┏━━
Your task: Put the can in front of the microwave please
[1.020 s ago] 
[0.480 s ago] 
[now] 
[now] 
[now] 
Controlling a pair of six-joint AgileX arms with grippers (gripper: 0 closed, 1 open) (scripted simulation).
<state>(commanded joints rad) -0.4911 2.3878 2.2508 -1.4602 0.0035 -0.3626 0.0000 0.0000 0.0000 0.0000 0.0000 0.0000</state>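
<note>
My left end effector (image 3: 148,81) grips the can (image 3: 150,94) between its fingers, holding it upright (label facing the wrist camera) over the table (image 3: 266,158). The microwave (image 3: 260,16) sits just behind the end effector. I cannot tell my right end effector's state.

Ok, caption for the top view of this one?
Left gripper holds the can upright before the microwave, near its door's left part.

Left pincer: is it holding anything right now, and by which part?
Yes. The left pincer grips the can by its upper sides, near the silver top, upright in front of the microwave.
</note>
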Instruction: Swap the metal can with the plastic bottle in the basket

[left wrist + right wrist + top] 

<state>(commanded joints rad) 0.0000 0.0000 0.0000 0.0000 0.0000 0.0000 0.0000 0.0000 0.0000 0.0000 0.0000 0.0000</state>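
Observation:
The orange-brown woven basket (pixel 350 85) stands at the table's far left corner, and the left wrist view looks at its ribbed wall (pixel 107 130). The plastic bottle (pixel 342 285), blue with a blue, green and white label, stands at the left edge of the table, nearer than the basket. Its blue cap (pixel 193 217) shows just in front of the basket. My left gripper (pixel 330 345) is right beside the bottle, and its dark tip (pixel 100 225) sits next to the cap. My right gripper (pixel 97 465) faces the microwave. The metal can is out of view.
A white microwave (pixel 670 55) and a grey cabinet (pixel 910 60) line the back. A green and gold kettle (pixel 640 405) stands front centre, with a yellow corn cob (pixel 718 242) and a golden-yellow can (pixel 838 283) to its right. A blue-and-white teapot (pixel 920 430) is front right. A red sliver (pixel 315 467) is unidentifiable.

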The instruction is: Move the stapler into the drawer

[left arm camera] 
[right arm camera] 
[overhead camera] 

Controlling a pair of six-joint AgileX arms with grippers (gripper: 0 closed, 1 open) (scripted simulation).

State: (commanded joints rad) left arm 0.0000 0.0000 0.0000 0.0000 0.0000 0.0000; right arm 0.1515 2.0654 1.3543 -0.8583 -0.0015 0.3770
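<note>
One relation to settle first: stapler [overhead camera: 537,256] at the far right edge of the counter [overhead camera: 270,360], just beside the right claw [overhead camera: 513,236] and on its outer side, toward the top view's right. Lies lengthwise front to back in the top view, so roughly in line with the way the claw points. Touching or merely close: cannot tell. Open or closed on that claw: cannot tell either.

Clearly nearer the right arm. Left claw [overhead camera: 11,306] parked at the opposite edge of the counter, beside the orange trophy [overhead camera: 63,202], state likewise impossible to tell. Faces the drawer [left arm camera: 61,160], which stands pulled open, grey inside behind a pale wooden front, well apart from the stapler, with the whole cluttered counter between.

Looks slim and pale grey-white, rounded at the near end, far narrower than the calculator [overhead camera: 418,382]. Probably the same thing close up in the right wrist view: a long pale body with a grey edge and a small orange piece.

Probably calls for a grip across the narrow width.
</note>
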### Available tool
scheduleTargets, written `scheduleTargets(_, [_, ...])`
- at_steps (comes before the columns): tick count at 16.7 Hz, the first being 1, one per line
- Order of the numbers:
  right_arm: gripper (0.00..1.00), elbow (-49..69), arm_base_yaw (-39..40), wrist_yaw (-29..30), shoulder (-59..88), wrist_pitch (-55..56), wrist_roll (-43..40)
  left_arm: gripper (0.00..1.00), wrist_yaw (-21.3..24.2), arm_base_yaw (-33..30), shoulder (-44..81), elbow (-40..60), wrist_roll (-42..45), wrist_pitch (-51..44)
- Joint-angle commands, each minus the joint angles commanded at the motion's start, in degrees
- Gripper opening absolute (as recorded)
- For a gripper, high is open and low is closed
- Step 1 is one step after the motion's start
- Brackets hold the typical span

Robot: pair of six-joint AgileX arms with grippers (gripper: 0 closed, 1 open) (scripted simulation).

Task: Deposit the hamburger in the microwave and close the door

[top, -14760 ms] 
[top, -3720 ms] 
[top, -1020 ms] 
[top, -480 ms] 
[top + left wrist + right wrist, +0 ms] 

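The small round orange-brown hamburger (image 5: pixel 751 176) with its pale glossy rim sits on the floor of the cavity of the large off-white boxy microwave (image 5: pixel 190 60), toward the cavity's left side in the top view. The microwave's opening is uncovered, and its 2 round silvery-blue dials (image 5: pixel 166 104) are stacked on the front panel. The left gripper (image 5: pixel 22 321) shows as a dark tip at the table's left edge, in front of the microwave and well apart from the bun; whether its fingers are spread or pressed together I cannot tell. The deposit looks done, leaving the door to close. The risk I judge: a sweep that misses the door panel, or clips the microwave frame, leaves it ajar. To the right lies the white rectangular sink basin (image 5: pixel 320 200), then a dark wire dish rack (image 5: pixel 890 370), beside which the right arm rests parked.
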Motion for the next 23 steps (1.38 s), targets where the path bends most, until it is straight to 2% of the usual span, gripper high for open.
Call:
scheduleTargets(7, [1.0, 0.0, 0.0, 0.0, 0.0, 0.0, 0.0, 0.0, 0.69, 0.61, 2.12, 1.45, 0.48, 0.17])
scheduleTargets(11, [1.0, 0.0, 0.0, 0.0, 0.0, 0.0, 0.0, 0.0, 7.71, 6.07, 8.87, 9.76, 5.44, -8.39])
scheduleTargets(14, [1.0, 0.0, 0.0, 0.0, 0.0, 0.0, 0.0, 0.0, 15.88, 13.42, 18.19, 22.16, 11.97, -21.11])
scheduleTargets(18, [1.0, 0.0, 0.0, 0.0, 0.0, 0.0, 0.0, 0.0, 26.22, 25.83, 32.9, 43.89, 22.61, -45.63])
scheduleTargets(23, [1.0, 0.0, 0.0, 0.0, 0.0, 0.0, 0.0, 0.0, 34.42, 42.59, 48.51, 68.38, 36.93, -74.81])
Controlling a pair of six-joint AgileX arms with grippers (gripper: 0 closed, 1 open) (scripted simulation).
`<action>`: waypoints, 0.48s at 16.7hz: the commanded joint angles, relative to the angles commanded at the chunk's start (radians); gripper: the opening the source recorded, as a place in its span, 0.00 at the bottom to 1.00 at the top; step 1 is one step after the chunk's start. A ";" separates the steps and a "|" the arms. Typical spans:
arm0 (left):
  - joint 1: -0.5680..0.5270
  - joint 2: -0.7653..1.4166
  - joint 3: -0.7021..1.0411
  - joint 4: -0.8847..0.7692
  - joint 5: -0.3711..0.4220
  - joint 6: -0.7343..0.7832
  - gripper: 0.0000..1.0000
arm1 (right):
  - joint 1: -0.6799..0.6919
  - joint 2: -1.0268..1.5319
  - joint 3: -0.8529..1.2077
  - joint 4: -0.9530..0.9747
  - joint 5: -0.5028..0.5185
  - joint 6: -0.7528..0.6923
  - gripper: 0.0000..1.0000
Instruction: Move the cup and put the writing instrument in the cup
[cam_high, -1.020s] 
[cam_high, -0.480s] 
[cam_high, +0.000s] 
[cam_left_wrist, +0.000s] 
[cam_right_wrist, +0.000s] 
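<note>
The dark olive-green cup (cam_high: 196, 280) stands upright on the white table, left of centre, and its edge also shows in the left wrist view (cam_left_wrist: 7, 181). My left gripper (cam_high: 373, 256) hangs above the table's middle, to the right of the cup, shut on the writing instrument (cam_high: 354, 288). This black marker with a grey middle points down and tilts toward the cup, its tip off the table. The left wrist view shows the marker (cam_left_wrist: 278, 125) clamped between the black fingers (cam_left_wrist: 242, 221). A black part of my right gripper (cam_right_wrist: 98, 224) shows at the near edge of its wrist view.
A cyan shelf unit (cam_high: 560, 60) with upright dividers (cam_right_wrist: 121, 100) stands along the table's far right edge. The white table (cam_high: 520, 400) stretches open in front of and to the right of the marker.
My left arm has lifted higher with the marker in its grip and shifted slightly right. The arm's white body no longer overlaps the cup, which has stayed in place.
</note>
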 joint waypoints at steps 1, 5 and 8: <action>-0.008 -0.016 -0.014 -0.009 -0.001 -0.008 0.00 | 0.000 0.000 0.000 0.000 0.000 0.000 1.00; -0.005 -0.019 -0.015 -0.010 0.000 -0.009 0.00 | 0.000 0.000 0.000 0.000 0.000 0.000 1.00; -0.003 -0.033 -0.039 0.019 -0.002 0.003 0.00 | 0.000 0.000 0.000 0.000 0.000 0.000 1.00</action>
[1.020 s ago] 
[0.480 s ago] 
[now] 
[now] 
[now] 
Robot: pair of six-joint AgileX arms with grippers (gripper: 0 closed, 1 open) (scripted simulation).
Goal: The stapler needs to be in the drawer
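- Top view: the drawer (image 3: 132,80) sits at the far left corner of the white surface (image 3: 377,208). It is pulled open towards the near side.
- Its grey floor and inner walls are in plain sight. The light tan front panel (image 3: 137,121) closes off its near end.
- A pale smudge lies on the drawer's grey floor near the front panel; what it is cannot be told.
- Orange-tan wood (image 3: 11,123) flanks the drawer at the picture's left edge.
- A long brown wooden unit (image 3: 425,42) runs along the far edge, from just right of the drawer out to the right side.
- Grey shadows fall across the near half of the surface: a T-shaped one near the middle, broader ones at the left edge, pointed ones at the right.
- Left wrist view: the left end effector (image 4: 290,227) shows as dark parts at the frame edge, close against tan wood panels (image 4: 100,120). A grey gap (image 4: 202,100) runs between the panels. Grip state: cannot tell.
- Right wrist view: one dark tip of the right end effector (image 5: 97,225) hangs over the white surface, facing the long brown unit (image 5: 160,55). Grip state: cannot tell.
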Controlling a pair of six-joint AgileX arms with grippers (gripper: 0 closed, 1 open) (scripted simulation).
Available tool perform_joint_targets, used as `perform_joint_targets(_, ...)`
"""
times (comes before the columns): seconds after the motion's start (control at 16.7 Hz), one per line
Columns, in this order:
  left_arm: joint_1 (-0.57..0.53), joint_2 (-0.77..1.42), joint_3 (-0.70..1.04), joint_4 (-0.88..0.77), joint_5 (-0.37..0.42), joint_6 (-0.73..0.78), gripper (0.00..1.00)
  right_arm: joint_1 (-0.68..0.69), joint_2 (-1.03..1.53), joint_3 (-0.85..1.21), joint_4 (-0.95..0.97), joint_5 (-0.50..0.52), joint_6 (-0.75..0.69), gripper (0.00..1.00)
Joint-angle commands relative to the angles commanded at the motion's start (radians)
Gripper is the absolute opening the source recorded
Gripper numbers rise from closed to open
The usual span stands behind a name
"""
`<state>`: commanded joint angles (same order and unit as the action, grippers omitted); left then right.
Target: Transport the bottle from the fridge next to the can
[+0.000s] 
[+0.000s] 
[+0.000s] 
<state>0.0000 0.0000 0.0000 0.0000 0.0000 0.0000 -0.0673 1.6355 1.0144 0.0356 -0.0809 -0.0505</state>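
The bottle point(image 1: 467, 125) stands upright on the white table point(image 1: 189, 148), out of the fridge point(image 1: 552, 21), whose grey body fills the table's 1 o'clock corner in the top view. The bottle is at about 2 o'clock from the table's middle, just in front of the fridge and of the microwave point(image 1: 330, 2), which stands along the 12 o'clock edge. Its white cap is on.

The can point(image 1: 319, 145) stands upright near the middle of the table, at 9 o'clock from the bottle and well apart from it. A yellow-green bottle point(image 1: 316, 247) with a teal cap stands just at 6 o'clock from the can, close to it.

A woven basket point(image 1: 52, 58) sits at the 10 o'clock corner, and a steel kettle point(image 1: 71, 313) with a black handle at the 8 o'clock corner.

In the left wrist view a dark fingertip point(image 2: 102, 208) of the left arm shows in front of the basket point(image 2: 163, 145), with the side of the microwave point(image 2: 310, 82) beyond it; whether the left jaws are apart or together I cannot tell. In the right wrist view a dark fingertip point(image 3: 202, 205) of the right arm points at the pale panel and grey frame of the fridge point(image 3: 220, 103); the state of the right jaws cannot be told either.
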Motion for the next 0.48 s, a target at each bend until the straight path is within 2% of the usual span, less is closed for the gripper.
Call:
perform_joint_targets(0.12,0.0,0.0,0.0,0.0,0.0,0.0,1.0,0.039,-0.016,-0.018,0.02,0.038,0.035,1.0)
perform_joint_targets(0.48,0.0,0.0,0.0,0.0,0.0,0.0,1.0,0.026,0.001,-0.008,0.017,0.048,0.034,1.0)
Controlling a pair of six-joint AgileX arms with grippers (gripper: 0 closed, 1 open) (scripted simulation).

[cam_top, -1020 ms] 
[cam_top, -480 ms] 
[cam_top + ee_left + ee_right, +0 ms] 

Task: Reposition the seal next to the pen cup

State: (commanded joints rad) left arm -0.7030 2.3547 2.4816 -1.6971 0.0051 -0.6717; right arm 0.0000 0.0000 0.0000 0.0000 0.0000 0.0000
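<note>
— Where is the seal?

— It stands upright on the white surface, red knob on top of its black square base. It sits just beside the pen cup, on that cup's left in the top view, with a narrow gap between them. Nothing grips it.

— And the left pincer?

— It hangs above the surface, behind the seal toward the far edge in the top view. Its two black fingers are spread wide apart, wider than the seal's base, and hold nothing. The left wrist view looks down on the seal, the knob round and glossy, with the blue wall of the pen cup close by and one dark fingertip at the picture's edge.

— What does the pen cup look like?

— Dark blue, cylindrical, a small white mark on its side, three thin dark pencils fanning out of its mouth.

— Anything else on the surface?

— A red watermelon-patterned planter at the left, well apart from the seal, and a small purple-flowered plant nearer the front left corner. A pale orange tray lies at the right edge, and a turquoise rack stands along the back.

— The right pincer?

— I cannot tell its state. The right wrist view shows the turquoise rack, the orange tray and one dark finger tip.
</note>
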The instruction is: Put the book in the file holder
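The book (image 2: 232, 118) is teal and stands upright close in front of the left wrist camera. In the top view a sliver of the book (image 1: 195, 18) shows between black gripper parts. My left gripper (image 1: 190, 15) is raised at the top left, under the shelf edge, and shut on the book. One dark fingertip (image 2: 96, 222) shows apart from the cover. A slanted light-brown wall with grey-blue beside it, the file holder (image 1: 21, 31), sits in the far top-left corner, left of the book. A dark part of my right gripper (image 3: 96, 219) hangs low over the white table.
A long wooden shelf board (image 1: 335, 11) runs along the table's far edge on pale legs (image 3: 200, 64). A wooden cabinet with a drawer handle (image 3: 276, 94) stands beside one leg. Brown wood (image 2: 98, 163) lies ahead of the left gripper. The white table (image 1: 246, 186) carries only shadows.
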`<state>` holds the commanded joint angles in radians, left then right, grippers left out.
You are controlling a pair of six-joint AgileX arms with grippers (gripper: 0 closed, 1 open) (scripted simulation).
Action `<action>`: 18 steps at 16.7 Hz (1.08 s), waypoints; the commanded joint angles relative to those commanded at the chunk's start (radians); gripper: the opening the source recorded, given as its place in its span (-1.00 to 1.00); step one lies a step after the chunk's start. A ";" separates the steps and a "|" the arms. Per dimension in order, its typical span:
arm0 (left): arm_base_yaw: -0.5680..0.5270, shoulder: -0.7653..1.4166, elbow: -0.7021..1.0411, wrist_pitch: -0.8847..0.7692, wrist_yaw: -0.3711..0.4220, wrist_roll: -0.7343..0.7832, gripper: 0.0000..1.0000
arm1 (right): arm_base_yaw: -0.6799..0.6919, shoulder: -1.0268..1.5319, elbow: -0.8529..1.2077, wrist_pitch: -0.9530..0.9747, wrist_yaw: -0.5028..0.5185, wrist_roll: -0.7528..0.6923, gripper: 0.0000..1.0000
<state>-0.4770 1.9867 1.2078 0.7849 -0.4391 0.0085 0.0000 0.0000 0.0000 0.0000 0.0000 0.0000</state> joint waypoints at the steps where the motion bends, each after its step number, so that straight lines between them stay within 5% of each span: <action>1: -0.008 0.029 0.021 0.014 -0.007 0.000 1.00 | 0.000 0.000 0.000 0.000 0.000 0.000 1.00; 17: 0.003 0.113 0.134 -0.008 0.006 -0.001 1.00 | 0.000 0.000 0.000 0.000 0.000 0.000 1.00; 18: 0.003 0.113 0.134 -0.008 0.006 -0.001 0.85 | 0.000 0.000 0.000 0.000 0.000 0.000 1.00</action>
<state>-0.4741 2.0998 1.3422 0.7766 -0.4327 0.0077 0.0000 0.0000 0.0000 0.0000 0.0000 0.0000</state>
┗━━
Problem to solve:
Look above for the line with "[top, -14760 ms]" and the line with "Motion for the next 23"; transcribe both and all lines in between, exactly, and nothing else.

Reply:
[top, -14760 ms] 
[top, -3720 ms] 
[top, -1020 ms] 
[top, -480 ms] 
[top + left wrist + right wrist, +0 ms] 

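The small round orange-brown hamburger (image 5: pixel 751 176) with its pale glossy rim sits on the floor of the cavity of the large off-white boxy microwave (image 5: pixel 190 60), toward the cavity's left side in the top view. The microwave's opening is uncovered, and its 2 round silvery-blue dials (image 5: pixel 166 104) are stacked on the front panel. The left gripper (image 5: pixel 22 321) shows as a dark tip at the table's left edge, in front of the microwave and well apart from the bun; whether its fingers are spread or pressed together I cannot tell. The deposit looks done, leaving the door to close. The risk I judge: a sweep that misses the door panel, or clips the microwave frame, leaves it ajar. To the right lies the white rectangular sink basin (image 5: pixel 320 200), then a dark wire dish rack (image 5: pixel 890 370), beside which the right arm rests parked.
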Motion for the next 23 steps (1.38 s), targets where the path bends most, until it is straight to 2% of the usual span, gripper high for open.

This exercise has now been fully answered.